Berikut adalah sebuah perjalanan menyedihkan tentang kisah nyata ku dan adik. Setelah mamak wafat maka hidup kami layaknya sebatang kara tanpa arah tujuan dan ingin mengadu untuk berlindung harus dengan siapa. Dimana satupun anggota keluarga tiada perduli malah menyudutkan dengan mengatai kami pembawa sial dan sebagainya.
 Serta merampas semua hak kepemilikan kami yakni dua kali kami kehilangan rumah dan terpaksa mengontrak walau sebenarnya nggak mampu harus di mampuin. Sementara bapak kami yang seorang kuli bangunan semakin tua dan berapalah juga penghasilan kami jualan dimana itu saja untuk makan masih tiada cukup.
 Rasa putus asa telah membelenggu diri di berbagai cara meminta bantuan rumah tetap walau sepetak dari ke kalangan artis sampai pemerintahan kenyataan berbuah nihil. Entah sampai kapan harus begini dalam memperjuangkan perjalanan kehidupan ini meski aku dan adik di katakan anak berprestasi dan berbakat ternyata kenyataan tak menjamin hidup lebih baik walau sudah berusaha sebaik mungkin dan sebisa mungkin.

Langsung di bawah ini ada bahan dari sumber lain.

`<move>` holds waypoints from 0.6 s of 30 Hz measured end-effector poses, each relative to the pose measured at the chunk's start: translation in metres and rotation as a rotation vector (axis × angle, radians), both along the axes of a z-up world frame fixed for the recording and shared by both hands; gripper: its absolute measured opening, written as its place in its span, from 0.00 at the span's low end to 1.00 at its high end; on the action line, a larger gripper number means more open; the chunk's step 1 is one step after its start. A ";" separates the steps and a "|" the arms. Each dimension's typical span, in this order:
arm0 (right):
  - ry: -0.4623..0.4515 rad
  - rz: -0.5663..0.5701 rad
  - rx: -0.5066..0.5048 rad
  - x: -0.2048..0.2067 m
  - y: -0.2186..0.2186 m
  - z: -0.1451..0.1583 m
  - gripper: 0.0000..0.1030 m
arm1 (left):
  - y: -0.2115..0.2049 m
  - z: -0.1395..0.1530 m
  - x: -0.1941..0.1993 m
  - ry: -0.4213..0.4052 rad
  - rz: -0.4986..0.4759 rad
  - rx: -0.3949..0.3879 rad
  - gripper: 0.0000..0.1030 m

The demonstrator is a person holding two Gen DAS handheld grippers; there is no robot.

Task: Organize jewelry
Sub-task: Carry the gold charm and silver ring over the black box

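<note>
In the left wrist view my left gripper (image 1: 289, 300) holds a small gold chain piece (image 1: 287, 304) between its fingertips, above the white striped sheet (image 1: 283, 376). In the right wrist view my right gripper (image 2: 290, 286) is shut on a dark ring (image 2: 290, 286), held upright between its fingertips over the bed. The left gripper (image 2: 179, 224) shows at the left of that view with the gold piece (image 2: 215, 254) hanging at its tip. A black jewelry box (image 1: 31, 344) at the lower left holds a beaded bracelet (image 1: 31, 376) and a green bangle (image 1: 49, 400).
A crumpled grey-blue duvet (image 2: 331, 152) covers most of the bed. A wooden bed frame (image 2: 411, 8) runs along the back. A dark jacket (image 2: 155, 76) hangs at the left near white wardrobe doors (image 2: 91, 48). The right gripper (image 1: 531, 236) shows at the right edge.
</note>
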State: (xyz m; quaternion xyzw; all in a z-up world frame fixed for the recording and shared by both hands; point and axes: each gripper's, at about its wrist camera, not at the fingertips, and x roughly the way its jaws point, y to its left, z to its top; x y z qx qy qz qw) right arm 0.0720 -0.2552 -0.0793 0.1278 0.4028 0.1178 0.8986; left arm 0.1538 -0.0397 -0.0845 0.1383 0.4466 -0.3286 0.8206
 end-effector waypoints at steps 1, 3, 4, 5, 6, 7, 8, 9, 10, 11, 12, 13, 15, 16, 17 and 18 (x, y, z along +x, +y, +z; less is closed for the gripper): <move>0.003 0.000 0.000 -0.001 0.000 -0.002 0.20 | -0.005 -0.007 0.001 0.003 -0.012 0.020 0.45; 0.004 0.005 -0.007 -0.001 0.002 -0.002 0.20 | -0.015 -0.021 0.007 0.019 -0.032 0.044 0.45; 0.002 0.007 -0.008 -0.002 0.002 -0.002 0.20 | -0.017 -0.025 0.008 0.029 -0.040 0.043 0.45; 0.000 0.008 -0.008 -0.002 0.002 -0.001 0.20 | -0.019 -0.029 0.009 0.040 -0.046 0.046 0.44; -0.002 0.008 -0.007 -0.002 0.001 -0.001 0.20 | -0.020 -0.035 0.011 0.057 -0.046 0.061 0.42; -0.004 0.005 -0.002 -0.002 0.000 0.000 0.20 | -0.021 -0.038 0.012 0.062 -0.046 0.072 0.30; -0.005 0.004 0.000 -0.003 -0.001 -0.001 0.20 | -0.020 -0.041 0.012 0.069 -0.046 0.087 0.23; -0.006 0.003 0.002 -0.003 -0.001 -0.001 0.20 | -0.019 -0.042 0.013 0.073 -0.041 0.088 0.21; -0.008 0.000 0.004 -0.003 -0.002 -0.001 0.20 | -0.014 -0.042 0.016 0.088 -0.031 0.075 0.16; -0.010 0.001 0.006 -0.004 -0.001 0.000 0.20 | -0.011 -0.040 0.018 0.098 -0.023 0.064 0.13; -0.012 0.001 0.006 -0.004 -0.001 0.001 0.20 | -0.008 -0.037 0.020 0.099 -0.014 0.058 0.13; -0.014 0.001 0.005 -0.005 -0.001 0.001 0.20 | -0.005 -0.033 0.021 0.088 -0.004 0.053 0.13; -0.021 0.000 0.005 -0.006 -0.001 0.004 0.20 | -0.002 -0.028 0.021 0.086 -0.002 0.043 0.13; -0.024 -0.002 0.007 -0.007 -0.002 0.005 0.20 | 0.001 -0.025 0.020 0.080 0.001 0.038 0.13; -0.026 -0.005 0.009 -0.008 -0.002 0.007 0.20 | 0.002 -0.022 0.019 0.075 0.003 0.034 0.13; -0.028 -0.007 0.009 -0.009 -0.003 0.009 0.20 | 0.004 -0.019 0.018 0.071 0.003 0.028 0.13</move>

Yah, slalu penuh dengan harapan bisa mempunyai rumah tetap nggak mengontrak lagi maka itu menjadi impian kami dua kakak adik dan inginkan bapak kami yang sudah tua tiada harus bekerja kuli bangunan lagi. Entah akan terwujud atau tidaknya dapat bisa memiliki rumah tetap.Â
Walau impian di harapan andai punya rumah tetap bisa bercocok tanam juga beternak ayam serta buka usaha rajutan di balik kami yang kompak bisa membuat bermacam rajutan namun masih gaptek dalam teknologi untuk mempromosikannya yang banyak sebagian rajutan kami di buang dan kasihkan ke orang walau sebagiannya terjual juga tanpa online.
Yah, begitulah perjuangan tentang kehidupan kami tak bisa di sebutkan dan di perjelaskan banyak air mata dan tangisan batin nggak gampangnya menaiki ke puncak berharap kesuksesan tiba untuk mengubah jalan hidup yang buntu ini.